In her statement Thursday, Dragas listed 10 challenges she sees as “very high hurdles that stand in the way of our University's path to continued success in the coming decade”: 1) Decreases in state and federal funding, 2) the changing role of technology, 3) a rapidly changing health care environment, 4) a heightened pressure for prioritization of scarce resources, 5) issues of faculty workload and the quality of the student experience, 6) declining relative faculty compensation, 7) philanthropy, 8) research funding, 9) accountability for quality and productivity, and 10) the increasing importance of a proactive, contemporary communications function.

She also decried the lack of strategic planning by university officials. “Believe it or not, the last time the University developed a concrete, strategic plan was a decade ago,” she said. “We deserve better -- the rapid development of a plan that includes goals, costs, sources of funds, timelines, and individual accountability.”

But in a strategy memo Sullivan wrote to Dragas and Kington, dated May 3, Sullivan makes clear that she was “explicitly instructed not to do a strategic plan for the academic program.”

“The university had already conducted a series of strategic plans, and the faculty were said to be fatigued and discouraged by the lack of follow-through on those plans,” she said.

With the exception of the emergence of U.Va.’s competitive peers in online education -- including EdX and Coursera, two high-profile efforts by major research universities -- most of the issues on Dragas’s list were on the table two years ago when the board, including Dragas, voted unanimously to approve Sullivan as president, so it is still unclear exactly why the board picked this month to remove her.

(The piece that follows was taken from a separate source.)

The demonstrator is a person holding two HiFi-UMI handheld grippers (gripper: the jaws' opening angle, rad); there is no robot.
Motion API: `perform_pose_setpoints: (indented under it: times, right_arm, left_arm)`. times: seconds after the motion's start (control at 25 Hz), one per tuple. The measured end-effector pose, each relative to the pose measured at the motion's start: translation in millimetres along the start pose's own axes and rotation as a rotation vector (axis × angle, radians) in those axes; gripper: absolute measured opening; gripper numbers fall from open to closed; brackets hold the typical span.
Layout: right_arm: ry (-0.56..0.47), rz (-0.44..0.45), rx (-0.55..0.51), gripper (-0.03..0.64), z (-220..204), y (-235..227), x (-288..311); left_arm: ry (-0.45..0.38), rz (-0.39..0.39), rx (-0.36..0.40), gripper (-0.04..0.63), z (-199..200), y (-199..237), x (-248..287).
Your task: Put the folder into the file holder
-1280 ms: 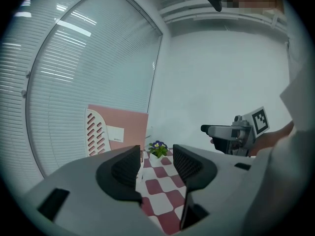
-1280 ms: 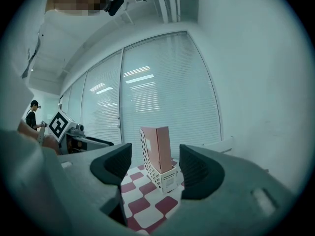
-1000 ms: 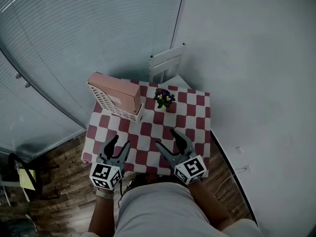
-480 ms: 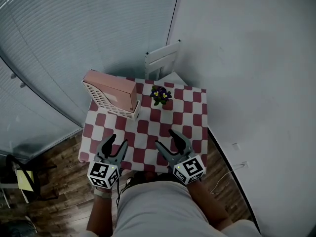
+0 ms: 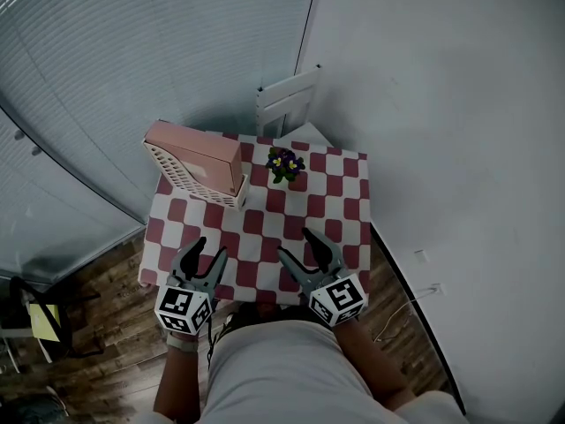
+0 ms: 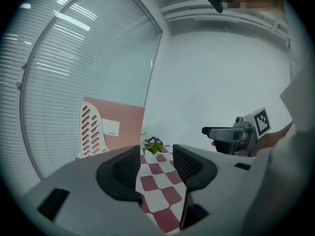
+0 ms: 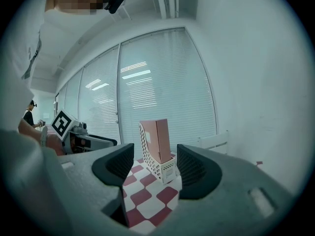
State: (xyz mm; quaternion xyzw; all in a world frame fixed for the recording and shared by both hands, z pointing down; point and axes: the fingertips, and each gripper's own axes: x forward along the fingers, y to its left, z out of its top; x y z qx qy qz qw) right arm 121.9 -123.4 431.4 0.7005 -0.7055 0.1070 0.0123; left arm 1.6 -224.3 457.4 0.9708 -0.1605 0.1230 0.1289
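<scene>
As folder (image 5: 196, 144) already stands on edge inside holder (image 5: 190, 181) at far left corner of table (image 5: 344, 210), task looks done.
Left gripper (image 5: 209, 248): at near edge, jaws apart, nothing between them.
Holder is ahead and slightly left of it, well apart. Long axis runs far-left to near-right. Open end seems to face right, hard to tell.
Flower pot (image 5: 283, 163): near holder, on right.
Right gripper (image 5: 295, 244): near edge too, jaws apart, empty, farther from holder than left one.

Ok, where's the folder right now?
In the head view the pink folder stands inside the white file holder at the far left corner of the table, just left of the small flower pot.
</scene>
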Motion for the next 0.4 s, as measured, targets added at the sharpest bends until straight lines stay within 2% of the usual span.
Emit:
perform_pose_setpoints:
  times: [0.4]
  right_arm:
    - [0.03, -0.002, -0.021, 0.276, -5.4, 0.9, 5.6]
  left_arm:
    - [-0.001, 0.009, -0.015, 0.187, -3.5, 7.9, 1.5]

The board has not provided evidence that Sullivan was unwilling or unable to tackle any of the issues Dragas laid out in her statement Thursday, or that its members communicated their concerns to Sullivan.

Who Wants This Job?

Even if the board wishes for her to stay on as president, Sullivan has not said publicly whether she would want to remain in the role, though sources close to Sullivan said she is still interested in taking the job, provided there are significant changes in how the board interacts with her.

Given the fact that national attention has zeroed in on Charlottesville, the university and Sullivan’s actions in office would probably be highly scrutinized.

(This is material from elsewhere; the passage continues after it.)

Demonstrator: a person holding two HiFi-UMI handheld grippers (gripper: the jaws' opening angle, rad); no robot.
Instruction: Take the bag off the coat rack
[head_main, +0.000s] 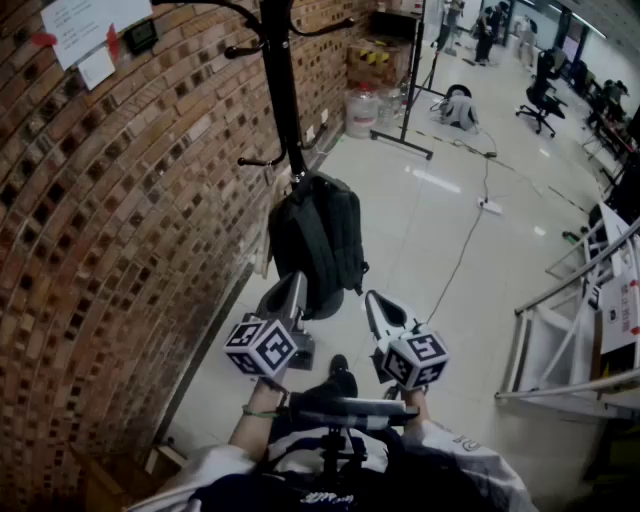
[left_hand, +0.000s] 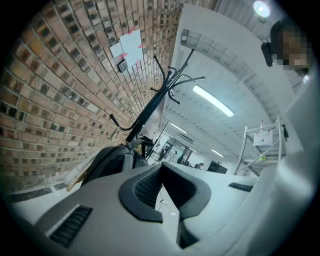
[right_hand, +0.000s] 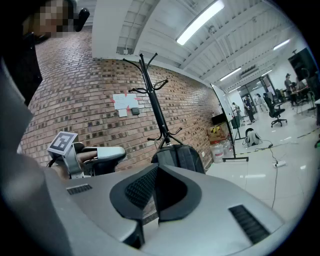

There would also be major questions about how Sullivan would interact with a board that forced her to resign and probably would not vote unanimously to reappoint her. But there is likely to be a much different board in several weeks. Mark Kington, the vice rector, resigned Tuesday. Dragas's term as rector ends on June 30, and there is a chance that the governor will not reappoint her to her board seat on July 1. One other member is up for reappointment, and three vacant seats will be filled.

John Thelin, a higher education historian at the University of Kentucky, said he could not remember a similar move to reinstate such a high-profile president under such disputed circumstances. He also said Sullivan would face significant challenges if she were to step back into the role, and said it would be wise to bring in outside consultants to work with Sullivan and the board on communication and governance issues.

Even if all that got worked out, he said, there would be a good chance that the situation would deteriorate after a while. “There’s going to be this initial period of good will,” Thelin said. “But that euphoria will pass. And then you’re in a very, very hard situation to govern.”

Presidents have to make controversial decisions that can alienate campus constituencies. If Sullivan were reappointed, for instance, she would have to confront the issue of whether to push for a faculty member to be appointed to the board, an issue the faculty has been championing since Monday. Pushing such a move -- which would be highly unconventional among universities -- would put Sullivan outside what are accepted best practices. Going against such a move could greatly upset faculty members who might feel betrayed by the president they rallied to support.